Anthony, Mark, Insight on the News

Bill Clinton was reelected largely on the perception of economic tranquility. Was that perception correct or just a result of shameless media flecking for Bill Clinton? After four years of varying degrees of opinion-based reporting which declared the economy vibrant as a result of the president's economic package, the exit-polling data were not surprising. The Voter News Service indicated that 53 percent of voters believed the economy is in good condition, up from 18 percent in 1992, while 33 percent thought their families are better off then they were four years ago, up from 24 percent in 1992.

However, facts belie the perception as well as the rhetoric on which it is based. As the economy staggers toward recession, a more relevant question was neither asked nor answered: Why isn't the average family better off now than it was 10 years ago?

Dramatic declines in the rate of private savings, investment, productivity, income growth and job creation normally do not happen in concert without the negative stimulus of flawed economic policy. Such is the legacy of "Clintonomics." Data from the departments of Commerce and Labor as well as the Census Bureau clearly show that Clinton's massive retroactive tax increase in the embryonic stage of an economic recovery set in motion a chain reaction. Sharp declines in private savings and investment led to historic lows in productivity, which put downward pressure on economic growth, hourly wages, family income and the quality of job creation.

Since 1992, taxes have increased 60 percent faster than national income. Personal taxes have risen by 25.3 percent, while corporate taxes are up 55 percent. Combined federal, state and local taxes reached an astonishing 31.4 percent of total national income in 1995.
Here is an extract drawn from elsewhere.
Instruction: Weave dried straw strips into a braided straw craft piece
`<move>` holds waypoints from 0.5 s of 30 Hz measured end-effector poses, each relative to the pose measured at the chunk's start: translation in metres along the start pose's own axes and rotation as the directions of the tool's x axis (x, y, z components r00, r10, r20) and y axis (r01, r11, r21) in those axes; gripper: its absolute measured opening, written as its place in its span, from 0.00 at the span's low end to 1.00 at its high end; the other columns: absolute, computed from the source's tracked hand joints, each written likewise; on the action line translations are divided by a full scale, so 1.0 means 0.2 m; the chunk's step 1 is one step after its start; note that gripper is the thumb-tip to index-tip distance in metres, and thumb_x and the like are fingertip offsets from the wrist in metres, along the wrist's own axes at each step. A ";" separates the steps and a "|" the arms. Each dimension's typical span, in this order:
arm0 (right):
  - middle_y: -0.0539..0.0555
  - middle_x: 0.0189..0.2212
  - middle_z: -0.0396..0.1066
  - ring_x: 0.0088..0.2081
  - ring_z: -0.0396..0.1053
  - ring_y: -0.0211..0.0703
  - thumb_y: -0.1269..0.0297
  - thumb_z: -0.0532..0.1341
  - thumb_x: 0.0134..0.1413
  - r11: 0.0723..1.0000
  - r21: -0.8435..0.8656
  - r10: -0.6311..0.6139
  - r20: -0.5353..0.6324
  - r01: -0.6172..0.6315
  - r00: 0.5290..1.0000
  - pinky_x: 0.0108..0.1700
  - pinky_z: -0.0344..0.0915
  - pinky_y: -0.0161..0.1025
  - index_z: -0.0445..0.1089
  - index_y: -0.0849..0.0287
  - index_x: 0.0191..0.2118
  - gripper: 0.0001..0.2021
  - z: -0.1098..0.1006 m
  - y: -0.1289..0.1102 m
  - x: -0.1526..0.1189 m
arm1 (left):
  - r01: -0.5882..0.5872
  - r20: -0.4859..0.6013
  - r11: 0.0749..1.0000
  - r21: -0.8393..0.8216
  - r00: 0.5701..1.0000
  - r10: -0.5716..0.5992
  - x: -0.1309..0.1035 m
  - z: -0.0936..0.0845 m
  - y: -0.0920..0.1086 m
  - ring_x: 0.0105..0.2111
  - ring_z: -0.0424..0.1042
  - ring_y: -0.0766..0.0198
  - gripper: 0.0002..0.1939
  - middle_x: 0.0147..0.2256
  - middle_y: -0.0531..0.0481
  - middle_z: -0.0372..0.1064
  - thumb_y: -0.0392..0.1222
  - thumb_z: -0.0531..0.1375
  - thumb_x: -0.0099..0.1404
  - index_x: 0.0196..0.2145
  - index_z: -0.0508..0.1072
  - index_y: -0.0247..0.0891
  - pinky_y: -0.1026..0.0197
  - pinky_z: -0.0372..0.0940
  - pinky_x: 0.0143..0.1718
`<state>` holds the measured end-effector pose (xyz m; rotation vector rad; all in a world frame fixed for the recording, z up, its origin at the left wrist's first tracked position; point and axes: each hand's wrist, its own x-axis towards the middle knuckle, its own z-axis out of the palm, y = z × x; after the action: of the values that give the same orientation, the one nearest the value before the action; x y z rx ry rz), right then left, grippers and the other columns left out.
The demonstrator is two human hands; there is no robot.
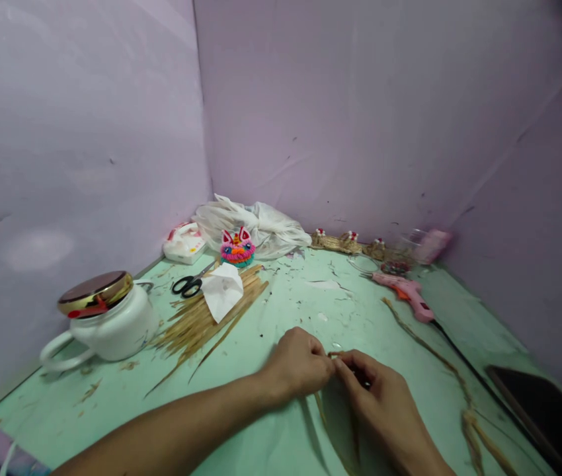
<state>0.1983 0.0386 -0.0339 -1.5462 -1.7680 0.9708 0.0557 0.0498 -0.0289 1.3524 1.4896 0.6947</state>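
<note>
Both hands meet near the front middle of the green table (281,311). My left hand (298,367) is closed, its fingers curled round a thin tan straw strip (319,406). Thumb and forefinger of my right hand (380,393) pinch the same strip close to the left fingertips. A short bit of it shows between the hands, and its ends hang down toward me. How the strip is folded or knotted there is hidden by the fingers. To the right lies a longer twisted straw cord (430,344), apart from my hands.
Left stand a white mug (117,330) with a gold-rimmed lid, flat straw strips (186,337), black scissors (189,284) and white paper (222,291). A colourful knitted figure (238,250) and plastic bag (266,228) sit behind. Right are a pink glue gun (407,294) and dark phone-like slab (543,410).
</note>
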 end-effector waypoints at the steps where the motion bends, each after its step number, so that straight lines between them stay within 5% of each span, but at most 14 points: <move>1: 0.52 0.24 0.71 0.27 0.66 0.43 0.56 0.56 0.45 0.999 -0.032 0.001 -0.030 -0.002 1.000 0.30 0.59 0.35 0.71 0.59 0.28 0.12 -0.01 -0.01 -0.01 | 0.013 -0.017 1.000 -0.005 1.000 -0.013 0.00 0.00 0.00 0.17 0.51 0.71 0.06 0.11 0.58 0.50 0.37 0.54 0.42 0.12 0.65 0.35 0.67 0.43 0.17; 4: 0.51 0.19 0.70 0.22 0.63 0.40 0.55 0.56 0.45 0.999 0.010 0.049 -0.044 -0.049 0.998 0.23 0.56 0.33 0.71 0.60 0.25 0.13 0.00 -0.03 -0.02 | 0.055 -0.058 0.997 -0.048 0.997 -0.058 0.00 0.01 0.00 0.17 0.51 0.71 0.05 0.10 0.58 0.49 0.35 0.54 0.41 0.11 0.64 0.35 0.66 0.43 0.17; 9: 0.48 0.13 0.63 0.15 0.54 0.32 0.55 0.59 0.41 0.911 0.353 0.210 0.047 -0.213 0.977 0.17 0.50 0.31 0.68 0.62 0.21 0.13 0.05 -0.03 -0.03 | 0.094 -0.114 0.982 -0.165 0.987 -0.114 0.02 0.04 -0.01 0.16 0.50 0.71 0.05 0.10 0.58 0.47 0.33 0.52 0.39 0.10 0.61 0.35 0.65 0.42 0.17; 15: 0.52 0.19 0.69 0.21 0.63 0.37 0.57 0.61 0.40 0.889 0.421 0.154 0.093 -0.179 0.984 0.21 0.57 0.31 0.71 0.63 0.24 0.12 0.11 -0.02 -0.06 | 0.122 -0.087 0.936 -0.329 0.983 -0.159 0.02 0.05 0.04 0.16 0.50 0.72 0.06 0.12 0.58 0.48 0.30 0.51 0.38 0.12 0.56 0.37 0.67 0.44 0.16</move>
<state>0.1806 0.0227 -0.0433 -1.4057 -1.3486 1.3953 0.0680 0.0531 -0.0256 0.9615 1.4695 0.8906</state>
The massive transfer of wealth from the private to the public sector caused gross private savings to fall to 14.6 percent of gross domestic product, an all-time low. The net investment rate dropped to 3.8 percent, nearing an all-time low. The decline in private savings and investment produced an unprecedented drop in productivity (the increase in the amount of goods and services produced per hour of work) from 3.6 percent in 1992 to an average rate of .3 percent between 1993-95, also an all-time low.

In 1992, while candidate Clinton was calling the economy the worst since the Great Depression, the economy was growing at 3.7 percent, considerably better than the 3.2 percent average annual rate achieved from 1946-1988. Clinton inherited an economy already 11 months into a recovery. However, by 1995 the economy had slowed to an anemic 2 percent growth rate, while the fourth quarter to fourth quarter rate of growth, a far more accurate gauge of economic strength, tumbled to 1.3 percent. Clinton unabashedly proclaimed the economy the best in 30 years while ignoring the previous five economic expansions which averaged a 4.4 percent annual growth. The Clinton economic recovery, by comparison, has produced an average growth rate of 2.4 percent, ranking as the worst economic recovery in more than a century.

This sharply diminished economic growth put downward pressure on wages and income growth. Hourly wages have fallen .4 percent under Clinton. By 1993, the number of Americans living in poverty reached the highest level since 1963, as 1.3 million more Americans fell below the poverty line.